I sighed and turned to look out of the window. ‘Shut up, Dan.’

We fell into silence for a few miles. I could see him reflected in the window I pretended to gaze out of, flicking me occasional quick looks and once looking almost as though he had raised a hand to touch my arm, but drawing it back in time to say, ‘Hey, Yarton, this is us.’ The car lurched as he pulled a tight right-hander and drew us into a car park to a cacophony of barking from a row of kennels. ‘What’s your man driving?’

‘Alex isn’t my man.’ I scanned the parked cars. ‘And I’ve no idea what he drives.’

‘Looks he was giving me, he thinks differently.

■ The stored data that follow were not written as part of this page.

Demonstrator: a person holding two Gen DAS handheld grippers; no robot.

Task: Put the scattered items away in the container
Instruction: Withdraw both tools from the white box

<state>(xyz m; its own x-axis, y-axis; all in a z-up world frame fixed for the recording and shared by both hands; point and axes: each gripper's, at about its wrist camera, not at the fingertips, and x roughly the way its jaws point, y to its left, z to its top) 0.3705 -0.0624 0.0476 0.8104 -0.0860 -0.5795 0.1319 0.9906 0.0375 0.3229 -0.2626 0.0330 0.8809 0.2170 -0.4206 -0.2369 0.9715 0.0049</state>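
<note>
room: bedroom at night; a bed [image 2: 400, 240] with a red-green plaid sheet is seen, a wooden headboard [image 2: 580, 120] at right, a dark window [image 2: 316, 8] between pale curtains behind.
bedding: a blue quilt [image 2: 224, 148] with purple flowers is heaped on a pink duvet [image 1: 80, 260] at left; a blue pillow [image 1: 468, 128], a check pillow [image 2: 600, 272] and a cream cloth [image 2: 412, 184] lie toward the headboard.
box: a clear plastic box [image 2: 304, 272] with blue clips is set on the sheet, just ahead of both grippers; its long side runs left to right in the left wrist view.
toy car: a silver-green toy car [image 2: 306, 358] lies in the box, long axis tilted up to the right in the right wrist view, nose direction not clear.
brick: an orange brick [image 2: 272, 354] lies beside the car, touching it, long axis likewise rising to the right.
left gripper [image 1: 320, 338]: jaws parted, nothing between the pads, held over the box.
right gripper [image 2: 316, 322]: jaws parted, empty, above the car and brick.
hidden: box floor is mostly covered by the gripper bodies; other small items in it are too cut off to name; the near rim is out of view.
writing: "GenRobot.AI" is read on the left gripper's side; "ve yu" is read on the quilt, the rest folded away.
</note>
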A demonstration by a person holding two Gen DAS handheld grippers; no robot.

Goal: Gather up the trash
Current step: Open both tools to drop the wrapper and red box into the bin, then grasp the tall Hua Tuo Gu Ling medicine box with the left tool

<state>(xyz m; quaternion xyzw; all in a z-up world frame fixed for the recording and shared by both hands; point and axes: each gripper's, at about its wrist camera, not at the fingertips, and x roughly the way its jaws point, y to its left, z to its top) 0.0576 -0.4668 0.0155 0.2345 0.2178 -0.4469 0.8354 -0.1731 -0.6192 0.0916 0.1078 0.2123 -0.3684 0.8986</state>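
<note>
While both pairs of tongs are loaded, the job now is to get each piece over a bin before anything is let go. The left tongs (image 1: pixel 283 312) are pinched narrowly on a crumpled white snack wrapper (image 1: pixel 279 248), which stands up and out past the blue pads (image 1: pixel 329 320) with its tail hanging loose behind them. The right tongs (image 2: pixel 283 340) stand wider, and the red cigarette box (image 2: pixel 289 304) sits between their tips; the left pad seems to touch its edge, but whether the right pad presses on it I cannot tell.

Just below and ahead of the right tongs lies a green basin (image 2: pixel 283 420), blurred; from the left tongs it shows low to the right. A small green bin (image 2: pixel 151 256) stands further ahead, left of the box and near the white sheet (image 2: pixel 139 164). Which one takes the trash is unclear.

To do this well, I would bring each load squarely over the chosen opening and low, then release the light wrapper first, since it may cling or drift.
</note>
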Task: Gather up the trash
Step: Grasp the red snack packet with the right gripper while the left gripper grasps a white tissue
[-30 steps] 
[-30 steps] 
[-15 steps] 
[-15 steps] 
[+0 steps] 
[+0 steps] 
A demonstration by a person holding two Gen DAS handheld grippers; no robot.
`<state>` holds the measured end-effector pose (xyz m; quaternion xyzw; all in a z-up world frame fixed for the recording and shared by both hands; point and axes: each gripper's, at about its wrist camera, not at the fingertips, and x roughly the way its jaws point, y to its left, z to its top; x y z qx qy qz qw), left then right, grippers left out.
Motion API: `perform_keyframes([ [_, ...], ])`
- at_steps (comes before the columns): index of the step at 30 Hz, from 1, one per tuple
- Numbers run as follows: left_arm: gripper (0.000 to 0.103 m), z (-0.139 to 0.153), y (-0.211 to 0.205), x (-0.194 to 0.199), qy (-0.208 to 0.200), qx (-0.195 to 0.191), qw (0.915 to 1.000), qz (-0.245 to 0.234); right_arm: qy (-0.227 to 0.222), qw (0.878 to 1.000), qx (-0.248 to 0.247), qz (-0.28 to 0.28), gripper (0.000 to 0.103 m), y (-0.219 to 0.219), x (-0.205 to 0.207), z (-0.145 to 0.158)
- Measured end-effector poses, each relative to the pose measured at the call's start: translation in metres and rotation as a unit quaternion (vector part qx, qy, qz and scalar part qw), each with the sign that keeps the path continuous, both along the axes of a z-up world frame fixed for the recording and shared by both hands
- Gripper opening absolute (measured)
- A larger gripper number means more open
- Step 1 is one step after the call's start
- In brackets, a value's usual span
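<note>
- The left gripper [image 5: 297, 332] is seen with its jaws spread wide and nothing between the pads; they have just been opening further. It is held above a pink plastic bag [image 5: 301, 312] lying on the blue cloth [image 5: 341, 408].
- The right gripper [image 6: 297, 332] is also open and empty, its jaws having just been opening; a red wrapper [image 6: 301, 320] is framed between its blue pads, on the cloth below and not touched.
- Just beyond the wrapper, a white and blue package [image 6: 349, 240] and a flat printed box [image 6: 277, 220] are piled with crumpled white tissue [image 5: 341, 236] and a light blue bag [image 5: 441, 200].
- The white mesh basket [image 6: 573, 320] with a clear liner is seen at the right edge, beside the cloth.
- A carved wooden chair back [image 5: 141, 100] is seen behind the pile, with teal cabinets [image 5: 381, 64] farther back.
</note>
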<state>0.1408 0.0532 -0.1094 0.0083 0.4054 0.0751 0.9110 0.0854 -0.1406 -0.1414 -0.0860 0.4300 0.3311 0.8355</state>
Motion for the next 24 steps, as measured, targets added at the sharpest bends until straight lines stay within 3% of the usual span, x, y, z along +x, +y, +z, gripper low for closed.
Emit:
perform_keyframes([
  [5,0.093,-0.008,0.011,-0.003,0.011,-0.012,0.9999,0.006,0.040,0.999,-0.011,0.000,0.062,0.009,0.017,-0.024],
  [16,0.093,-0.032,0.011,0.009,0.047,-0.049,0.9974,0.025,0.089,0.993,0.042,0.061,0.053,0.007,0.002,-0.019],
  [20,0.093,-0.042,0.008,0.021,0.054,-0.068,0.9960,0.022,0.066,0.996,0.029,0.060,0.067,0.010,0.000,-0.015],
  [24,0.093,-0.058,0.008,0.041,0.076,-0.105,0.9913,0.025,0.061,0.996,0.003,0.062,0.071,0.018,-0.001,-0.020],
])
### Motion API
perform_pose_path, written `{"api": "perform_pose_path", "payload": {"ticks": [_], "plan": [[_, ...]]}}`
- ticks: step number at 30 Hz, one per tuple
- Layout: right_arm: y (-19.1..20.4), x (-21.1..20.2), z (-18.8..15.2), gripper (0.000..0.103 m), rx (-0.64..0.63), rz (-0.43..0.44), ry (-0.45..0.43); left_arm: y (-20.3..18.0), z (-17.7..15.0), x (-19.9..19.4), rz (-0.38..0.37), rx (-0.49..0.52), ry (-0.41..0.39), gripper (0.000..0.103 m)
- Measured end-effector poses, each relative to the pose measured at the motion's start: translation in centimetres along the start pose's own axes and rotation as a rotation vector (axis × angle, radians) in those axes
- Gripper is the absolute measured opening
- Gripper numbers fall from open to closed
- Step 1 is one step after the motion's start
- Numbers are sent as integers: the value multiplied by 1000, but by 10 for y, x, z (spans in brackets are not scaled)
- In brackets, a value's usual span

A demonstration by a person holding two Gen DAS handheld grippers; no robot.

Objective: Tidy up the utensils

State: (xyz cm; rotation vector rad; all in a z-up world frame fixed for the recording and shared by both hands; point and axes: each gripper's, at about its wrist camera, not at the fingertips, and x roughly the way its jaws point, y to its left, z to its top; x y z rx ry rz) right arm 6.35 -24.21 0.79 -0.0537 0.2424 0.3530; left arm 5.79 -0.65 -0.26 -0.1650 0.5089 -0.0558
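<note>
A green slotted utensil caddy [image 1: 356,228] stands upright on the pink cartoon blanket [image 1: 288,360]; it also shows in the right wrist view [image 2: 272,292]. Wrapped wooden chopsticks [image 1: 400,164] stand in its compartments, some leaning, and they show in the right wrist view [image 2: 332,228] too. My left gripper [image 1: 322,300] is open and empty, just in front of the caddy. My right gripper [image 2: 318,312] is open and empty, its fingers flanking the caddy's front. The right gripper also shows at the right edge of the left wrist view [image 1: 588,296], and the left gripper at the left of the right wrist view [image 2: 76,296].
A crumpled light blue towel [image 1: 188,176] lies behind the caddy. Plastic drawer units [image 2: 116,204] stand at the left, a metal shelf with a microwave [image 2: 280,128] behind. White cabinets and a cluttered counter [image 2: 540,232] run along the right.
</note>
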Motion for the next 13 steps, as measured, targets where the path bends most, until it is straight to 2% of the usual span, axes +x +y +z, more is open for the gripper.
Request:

Maybe you want to watch yourself there, kiddo. Nothing worse than a relationship that one of you thinks is something when the other one thinks it’s a fruit bowl, okay?’

‘And this is about work, is it?’

An angle to the head that made his eyes look bigger, darker. ‘Could be,’ he said. ‘Could be. Come on, let’s go find them and start sorting that little girl out with a proper pet. I’m guessing that the hobby horse is a transitional object, yes? Mum and Dad separated, Mum left her to “go and find herself”, little girl hanging on to Light Bulb as a reminder. Am I getting warm?’

‘Except Alex is her uncle, her mum is dead, her dad isn’t anywhere on the scene, and Light Bulb is part toy, part weapon . . . yes, you’re spot on.’